YOUR ASSIGNMENT ▸ All of the data below is to be copied exactly.

INPUT DATA ▸

....

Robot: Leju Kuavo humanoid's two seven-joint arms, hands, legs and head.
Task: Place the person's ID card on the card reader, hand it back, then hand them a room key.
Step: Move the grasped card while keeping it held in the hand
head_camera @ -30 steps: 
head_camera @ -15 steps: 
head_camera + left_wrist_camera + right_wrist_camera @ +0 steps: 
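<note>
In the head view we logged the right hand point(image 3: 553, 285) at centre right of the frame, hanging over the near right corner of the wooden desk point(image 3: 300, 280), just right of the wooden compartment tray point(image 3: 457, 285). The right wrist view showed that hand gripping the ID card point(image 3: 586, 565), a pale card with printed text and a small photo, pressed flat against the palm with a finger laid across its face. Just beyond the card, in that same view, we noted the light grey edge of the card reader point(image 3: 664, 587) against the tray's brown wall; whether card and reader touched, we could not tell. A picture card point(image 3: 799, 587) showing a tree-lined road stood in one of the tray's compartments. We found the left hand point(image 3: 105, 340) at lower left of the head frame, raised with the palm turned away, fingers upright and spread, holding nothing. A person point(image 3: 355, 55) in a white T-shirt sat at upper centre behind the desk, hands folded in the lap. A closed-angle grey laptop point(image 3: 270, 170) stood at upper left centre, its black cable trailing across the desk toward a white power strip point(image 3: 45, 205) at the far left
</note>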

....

ANSWER BELOW ▸
Robot: Leju Kuavo humanoid's two seven-joint arms, hands, legs and head.
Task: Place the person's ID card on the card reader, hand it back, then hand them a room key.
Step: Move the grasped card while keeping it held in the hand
head_camera @ -30 steps: 
head_camera @ -15 steps: 
head_camera + left_wrist_camera + right_wrist_camera @ +0 steps: 
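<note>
In the head view we logged the right hand point(image 3: 553, 285) at centre right of the frame, hanging over the near right corner of the wooden desk point(image 3: 300, 280), just right of the wooden compartment tray point(image 3: 457, 285). The right wrist view showed that hand gripping the ID card point(image 3: 586, 565), a pale card with printed text and a small photo, pressed flat against the palm with a finger laid across its face. Just beyond the card, in that same view, we noted the light grey edge of the card reader point(image 3: 664, 587) against the tray's brown wall; whether card and reader touched, we could not tell. A picture card point(image 3: 799, 587) showing a tree-lined road stood in one of the tray's compartments. We found the left hand point(image 3: 105, 340) at lower left of the head frame, raised with the palm turned away, fingers upright and spread, holding nothing. A person point(image 3: 355, 55) in a white T-shirt sat at upper centre behind the desk, hands folded in the lap. A closed-angle grey laptop point(image 3: 270, 170) stood at upper left centre, its black cable trailing across the desk toward a white power strip point(image 3: 45, 205) at the far left
</note>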

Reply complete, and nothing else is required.